WHAT YOU HAVE TO DO
Return the lines below exactly as they appear, please, starting with the first and ending with the one that contains "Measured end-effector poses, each".

··· DATASET RECORDS ···

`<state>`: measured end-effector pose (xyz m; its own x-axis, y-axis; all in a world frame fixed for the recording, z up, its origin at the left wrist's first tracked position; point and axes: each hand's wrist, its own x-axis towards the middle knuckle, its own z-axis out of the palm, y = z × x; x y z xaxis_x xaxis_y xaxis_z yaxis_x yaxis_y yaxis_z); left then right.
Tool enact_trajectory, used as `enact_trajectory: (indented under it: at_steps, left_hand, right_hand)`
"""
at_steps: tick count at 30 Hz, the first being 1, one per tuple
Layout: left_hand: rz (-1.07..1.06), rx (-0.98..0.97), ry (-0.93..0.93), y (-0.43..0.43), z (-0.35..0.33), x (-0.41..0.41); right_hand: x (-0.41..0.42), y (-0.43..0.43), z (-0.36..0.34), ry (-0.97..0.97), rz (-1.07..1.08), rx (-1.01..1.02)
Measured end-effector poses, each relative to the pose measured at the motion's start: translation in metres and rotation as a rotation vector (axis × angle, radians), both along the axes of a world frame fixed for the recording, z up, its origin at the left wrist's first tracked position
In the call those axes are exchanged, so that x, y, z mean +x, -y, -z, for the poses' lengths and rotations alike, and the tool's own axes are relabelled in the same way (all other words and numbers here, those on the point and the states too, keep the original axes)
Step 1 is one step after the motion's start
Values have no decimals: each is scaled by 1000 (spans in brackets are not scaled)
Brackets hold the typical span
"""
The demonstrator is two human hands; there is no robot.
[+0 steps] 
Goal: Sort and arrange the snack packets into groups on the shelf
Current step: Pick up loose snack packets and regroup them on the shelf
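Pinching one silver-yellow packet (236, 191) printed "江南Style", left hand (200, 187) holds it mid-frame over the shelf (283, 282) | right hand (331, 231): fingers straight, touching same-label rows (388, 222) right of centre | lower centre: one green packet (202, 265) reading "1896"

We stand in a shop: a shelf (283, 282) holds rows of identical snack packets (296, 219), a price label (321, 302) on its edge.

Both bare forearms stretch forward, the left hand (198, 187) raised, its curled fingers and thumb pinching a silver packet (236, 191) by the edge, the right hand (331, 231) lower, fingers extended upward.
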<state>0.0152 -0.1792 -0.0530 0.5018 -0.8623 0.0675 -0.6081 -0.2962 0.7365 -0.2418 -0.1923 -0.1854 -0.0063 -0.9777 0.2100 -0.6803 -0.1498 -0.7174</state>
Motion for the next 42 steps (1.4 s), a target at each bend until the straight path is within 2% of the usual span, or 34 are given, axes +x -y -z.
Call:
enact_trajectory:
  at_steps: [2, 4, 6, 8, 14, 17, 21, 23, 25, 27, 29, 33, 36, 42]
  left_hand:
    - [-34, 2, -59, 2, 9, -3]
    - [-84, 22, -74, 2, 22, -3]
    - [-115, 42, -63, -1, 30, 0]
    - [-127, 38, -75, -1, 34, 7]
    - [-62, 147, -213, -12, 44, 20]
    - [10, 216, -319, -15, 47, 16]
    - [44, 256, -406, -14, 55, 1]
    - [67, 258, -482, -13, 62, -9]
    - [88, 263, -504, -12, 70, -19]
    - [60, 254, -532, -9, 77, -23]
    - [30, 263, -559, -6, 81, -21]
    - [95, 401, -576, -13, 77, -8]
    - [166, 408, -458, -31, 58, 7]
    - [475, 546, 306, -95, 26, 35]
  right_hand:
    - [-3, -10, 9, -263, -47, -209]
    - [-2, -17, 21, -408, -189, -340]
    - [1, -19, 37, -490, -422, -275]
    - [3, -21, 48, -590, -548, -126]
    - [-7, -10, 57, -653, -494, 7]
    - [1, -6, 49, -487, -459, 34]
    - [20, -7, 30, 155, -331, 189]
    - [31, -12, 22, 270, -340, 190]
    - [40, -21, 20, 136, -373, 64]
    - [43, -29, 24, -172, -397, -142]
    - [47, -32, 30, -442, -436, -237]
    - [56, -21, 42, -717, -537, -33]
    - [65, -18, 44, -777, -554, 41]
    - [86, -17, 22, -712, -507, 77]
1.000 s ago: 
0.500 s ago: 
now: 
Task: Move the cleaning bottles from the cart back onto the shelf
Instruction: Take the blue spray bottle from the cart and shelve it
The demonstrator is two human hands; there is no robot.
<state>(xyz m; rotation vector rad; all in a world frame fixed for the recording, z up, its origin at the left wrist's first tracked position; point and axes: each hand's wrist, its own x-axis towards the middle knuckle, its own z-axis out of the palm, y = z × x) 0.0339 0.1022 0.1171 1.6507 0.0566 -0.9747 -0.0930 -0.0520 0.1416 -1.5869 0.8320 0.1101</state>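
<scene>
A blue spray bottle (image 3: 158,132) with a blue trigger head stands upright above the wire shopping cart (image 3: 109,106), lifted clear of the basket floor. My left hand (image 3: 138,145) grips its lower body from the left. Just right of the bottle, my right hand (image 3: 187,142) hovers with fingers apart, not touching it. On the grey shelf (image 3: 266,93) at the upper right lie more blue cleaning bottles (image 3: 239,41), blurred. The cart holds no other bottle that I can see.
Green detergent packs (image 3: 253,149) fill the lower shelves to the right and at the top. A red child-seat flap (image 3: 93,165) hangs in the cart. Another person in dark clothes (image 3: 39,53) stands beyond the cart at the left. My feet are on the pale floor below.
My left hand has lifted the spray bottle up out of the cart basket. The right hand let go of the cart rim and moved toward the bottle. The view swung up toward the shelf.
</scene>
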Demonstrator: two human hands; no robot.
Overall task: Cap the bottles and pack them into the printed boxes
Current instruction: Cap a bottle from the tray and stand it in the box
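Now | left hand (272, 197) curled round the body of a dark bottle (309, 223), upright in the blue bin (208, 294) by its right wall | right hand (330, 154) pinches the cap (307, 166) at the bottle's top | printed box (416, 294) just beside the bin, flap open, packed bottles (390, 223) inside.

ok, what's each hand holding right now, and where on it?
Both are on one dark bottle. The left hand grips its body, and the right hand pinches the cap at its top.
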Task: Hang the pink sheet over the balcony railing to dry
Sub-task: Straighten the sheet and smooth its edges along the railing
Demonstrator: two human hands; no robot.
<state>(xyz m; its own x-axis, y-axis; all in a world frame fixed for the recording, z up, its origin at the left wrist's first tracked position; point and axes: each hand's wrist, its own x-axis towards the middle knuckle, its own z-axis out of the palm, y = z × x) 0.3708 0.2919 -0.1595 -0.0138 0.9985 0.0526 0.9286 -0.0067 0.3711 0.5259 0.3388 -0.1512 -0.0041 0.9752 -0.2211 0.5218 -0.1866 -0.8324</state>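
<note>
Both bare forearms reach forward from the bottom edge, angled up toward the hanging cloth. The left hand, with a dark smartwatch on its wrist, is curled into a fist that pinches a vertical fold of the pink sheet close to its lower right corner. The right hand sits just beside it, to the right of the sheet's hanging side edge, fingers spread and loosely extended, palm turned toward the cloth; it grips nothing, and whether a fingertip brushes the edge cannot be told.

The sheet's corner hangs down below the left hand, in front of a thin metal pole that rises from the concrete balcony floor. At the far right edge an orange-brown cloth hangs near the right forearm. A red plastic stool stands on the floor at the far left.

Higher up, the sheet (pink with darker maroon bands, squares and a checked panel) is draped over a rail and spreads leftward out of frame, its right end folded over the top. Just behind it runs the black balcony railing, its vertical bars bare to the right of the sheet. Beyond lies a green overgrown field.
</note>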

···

ANSWER BOX
`<state>`: measured end-effector pose (xyz m; its own x-axis, y-axis; all in a world frame fixed for the recording, z up, its origin at the left wrist's first tracked position; point and axes: each hand's wrist, its own x-axis towards the middle knuckle, its own z-axis out of the palm, y = z × x; x y z xaxis_x xaxis_y xaxis_z yaxis_x yaxis_y yaxis_z); left then right.
Tool enact_trajectory, used as `enact_trajectory: (indented under it: at_steps, left_hand, right_hand)`
"""
at_steps: tick count at 30 Hz, the first being 1, one per tuple
Layout: left_hand: rz (-1.07..1.06), rx (-0.98..0.97), ry (-0.93..0.93), y (-0.43..0.43), z (-0.35..0.33), x (-0.41..0.41); right_hand: x (-0.41..0.42), y (-0.43..0.43), z (-0.36..0.34), ry (-0.97..0.97), rz (-1.07..1.08), rx (-1.01..1.02)
Measured end-effector poses, each relative to the pose measured at the motion's start: translation in metres and rotation as a rotation vector (axis × angle, radians), both along the axes of a world frame fixed for the recording, z up, its origin at the left wrist's first tracked position

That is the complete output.